Jadi, setiap manusia itu punya selera berbeda. Artinya, meski saya ini tidak tampan, sejujurnya saya tetap memiliki kesempatan yang sama dengan si tampan untuk ditaksir. Karena, sekali lagi, tak semua orang suka yang tampan dan tinggi seperti teman saya itu.

Orang pesimis yang senangnya menggunakan senjata kenegatifan dalam bertahan hidup seperti saya ini susah sekali melihat adanya kesempatan yang sama itu. Saya sudah menghakimi bahwa yang tidak tampan dan tidak tinggi itu tidak akan laku atau tidak akan memiliki kemampuan untuk memesona orang.

Tetap negatif

Meski pada kenyataannya cara saya berpikir itu keliru, saya tetap merasa hidup itu tidak adil. Karena buat saya, tidak adil itu adalah Anda tampan dan saya tidak. Orang seperti saya akan berpikir bahwa yang namanya adil itu adalah "sana tampan, ya… sini mesti tampan juga."

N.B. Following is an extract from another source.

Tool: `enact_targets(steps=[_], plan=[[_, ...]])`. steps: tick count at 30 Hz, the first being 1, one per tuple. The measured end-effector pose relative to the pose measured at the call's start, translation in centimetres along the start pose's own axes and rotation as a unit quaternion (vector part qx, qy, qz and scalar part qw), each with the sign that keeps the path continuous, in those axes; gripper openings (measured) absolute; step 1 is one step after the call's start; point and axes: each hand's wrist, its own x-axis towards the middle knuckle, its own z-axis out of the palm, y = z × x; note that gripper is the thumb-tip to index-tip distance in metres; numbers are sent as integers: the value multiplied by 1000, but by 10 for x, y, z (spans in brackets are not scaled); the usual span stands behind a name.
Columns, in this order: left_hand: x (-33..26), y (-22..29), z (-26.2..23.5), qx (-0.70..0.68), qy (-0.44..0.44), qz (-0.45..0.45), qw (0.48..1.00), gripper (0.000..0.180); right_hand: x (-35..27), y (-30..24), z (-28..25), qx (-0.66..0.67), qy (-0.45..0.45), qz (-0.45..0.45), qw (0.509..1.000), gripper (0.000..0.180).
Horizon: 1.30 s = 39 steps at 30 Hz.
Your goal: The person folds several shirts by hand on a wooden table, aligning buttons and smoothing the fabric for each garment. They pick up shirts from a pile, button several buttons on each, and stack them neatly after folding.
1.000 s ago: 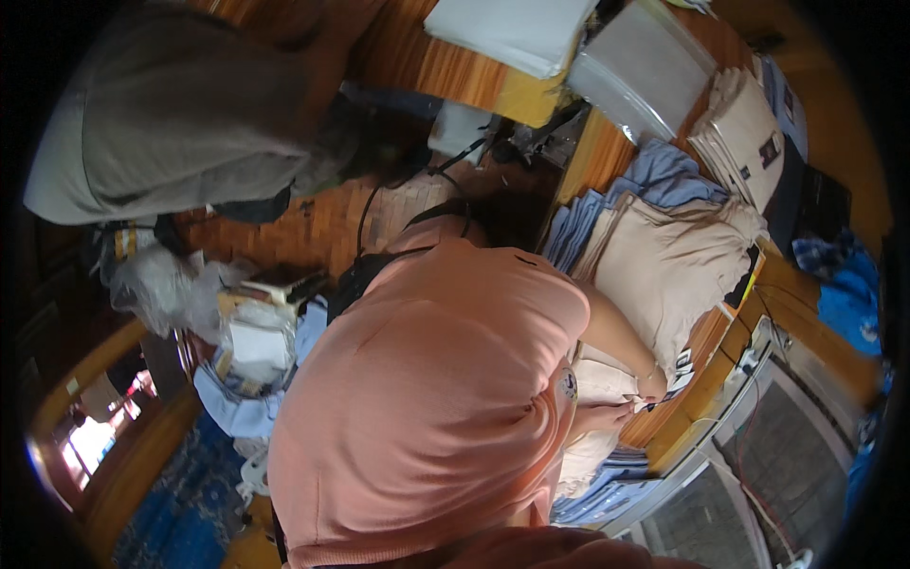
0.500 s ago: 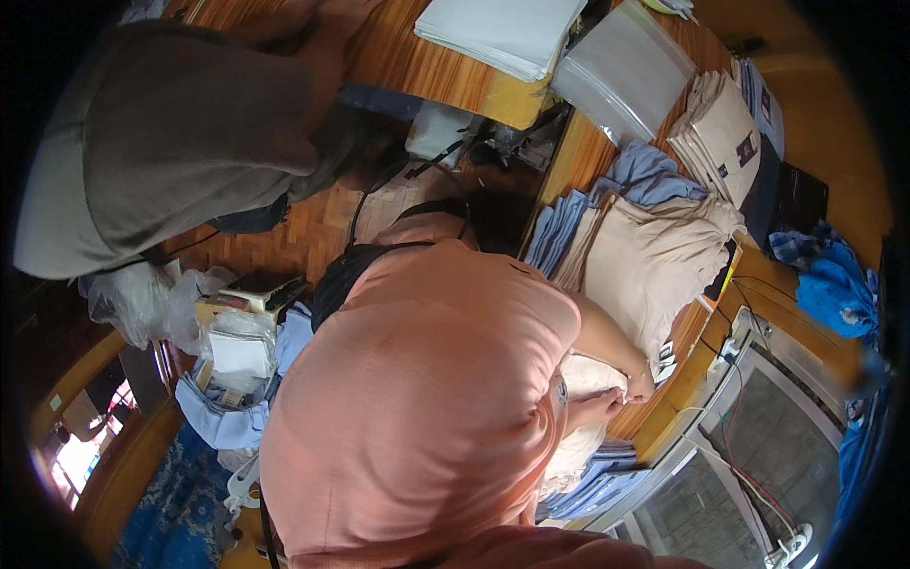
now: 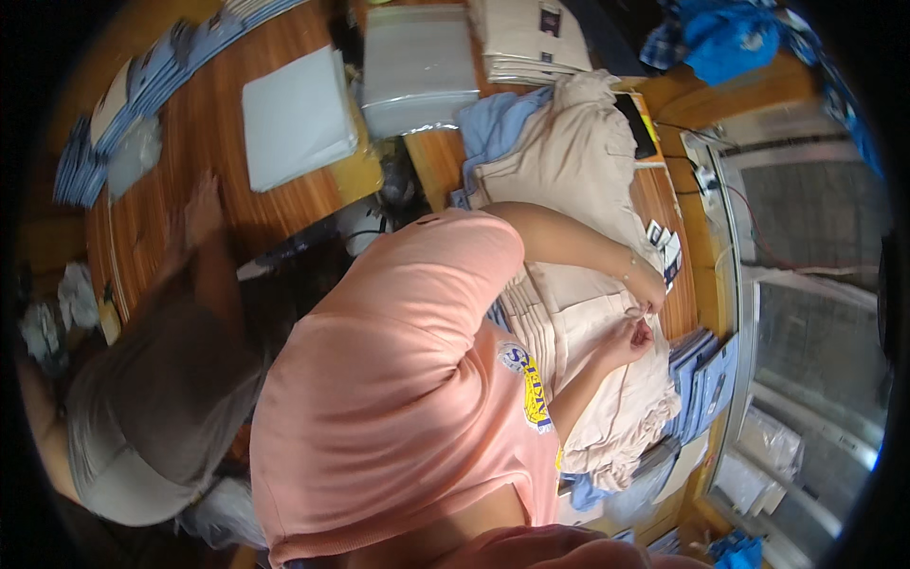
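A spread-out beige garment lies in front of me over a stack of folded beige clothes, its gathered edge hanging low at the near end. Above its right side my left hand reaches in with fingers bent down in a pinch. My right hand, palm partly turned up with curled fingers, comes from below and meets it. A tiny pale bit shows between the fingertips, too small to name. Beside the left hand are several small dark-and-white tags. Another beige garment is bunched farther up.
Folded beige clothes, clear plastic bags and white sheets occupy the wooden table. Blue folded garments stand to the right by a framed glass panel. A co-worker in grey rests hands on the table at left.
My view has turned, showing more of the table and the clothes. My hands stay close together over the beige garment, fingers still pinched.
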Motion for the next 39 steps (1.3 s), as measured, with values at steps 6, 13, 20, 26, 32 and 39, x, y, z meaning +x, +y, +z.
enact_targets(steps=[6,13,20,26,32,39], plan=[[-15,23,-38,-18,50,-34,998,13,-35,-28,19,-273,-100,32,956,24],[-19,25,-67,-2,-25,-122,992,17,-21,-27,9,75,-6,144,987,11],[0,40,-76,23,36,-86,995,19,-18,-45,6,-30,23,102,994,15],[32,40,-105,-258,32,-191,946,21,27,-78,-14,-267,30,-128,955,26],[126,49,-217,-139,274,-57,950,11,200,-205,-52,-263,-16,-378,888,6],[30,102,-183,-207,231,-167,936,22,82,-247,-39,-65,-220,-191,954,37]])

Karena senjata negatif yang saya pilih untuk hidup selama ini, dalam beberapa aspek kehidupan saya susah menjalani dengan hati legawa. Beberapa kasus di bawah ini menjadi contohnya.

Kenegatifan yang menguasai cara berpikir saya telah membuat saya kesusahan memercayai orang lain. Itu mengapa saya takut memiliki hubungan asmara. Ketakutan itu karena saya melihat kehidupan asmara dari kacamata yang negatif.

Bahwa setelah saya menjalani hubungan sekian tahun dengan baik, nanti pasti akan terjadi sesuatu yang menyakitkan karena saya berpikir manusia itu pada dasarnya berubah. Saya tak mampu memercayai bahwa pasangan saya benar-benar akan setia sampai mati. Dan dengan senjata negatif itu saya lupa kalau yang berubah itu bukan hanya pasangan saya, tetapi saya juga memiliki kesempatan yang sama.

Belum lagi dalam hidup sehari-hari saya melihat banyak cerita mengenai bencana dalam sebuah hubungan asmara. Orang seperti saya yang menggunakan senjata kenegatifan, akan menyerap kejadian atau cerita negatif lebih banyak ketimbang cerita kebahagiaan setelah perceraian, misalnya. Saya sampai tak bisa berpikir bahwa perjalanan asmara setiap manusia itu berbeda-beda.

Senjata negatif yang saya gunakan membuat saya selalu memiliki prasangka buruk atas seseorang atau atas sebuah kejadian bahkan jauh sebelum semuanya itu terjadi.

Kalau saya bepergian untuk berlibur, sejujurnya itu mendatangkan tekanan batin. Karena dalam pengalaman hidup yang telah saya lalui, selalu akan ada saja problem yang akan terjadi setelah berlibur.

Kalau saya bepergian ke luar negeri, sebelum pesawat tiba di tempat tujuan, saya sudah berpikir bahwa saya akan mengalami pemeriksaan atau hal yang mempersulit saya di bandara. Maka setiap kali saya bepergian ke luar negeri dengan teman-teman, koper saya yang selalu diminta petugas untuk dibuka.

Saya pernah mencoba untuk mengganti senjata, alhasil saya malah jadi keder. Karena ketika saya berpikir positif dan ternyata hasilnya tidak seperti kepositifan perilaku saya, itu sungguh menakutkan. Dari situlah saya tahu bahwa saya bisa sepositif apa pun dalam cara berpikir, tetapi itu tak menjamin kalau hal negatif tak dapat lahir dari sebuah kepositifan.

Kalau saya menggunakan senjata negatif dan hasilnya negatif saya enggak masalah karena sudah saya prediksi negatif sejak awal. Kalau hasilnya malah jadi positif, saya bahagia. Maka, satu-satunya alasan mengapa saya memilih senjata kenegatifan itu hanya untuk memproteksi diri dari kekecewaan.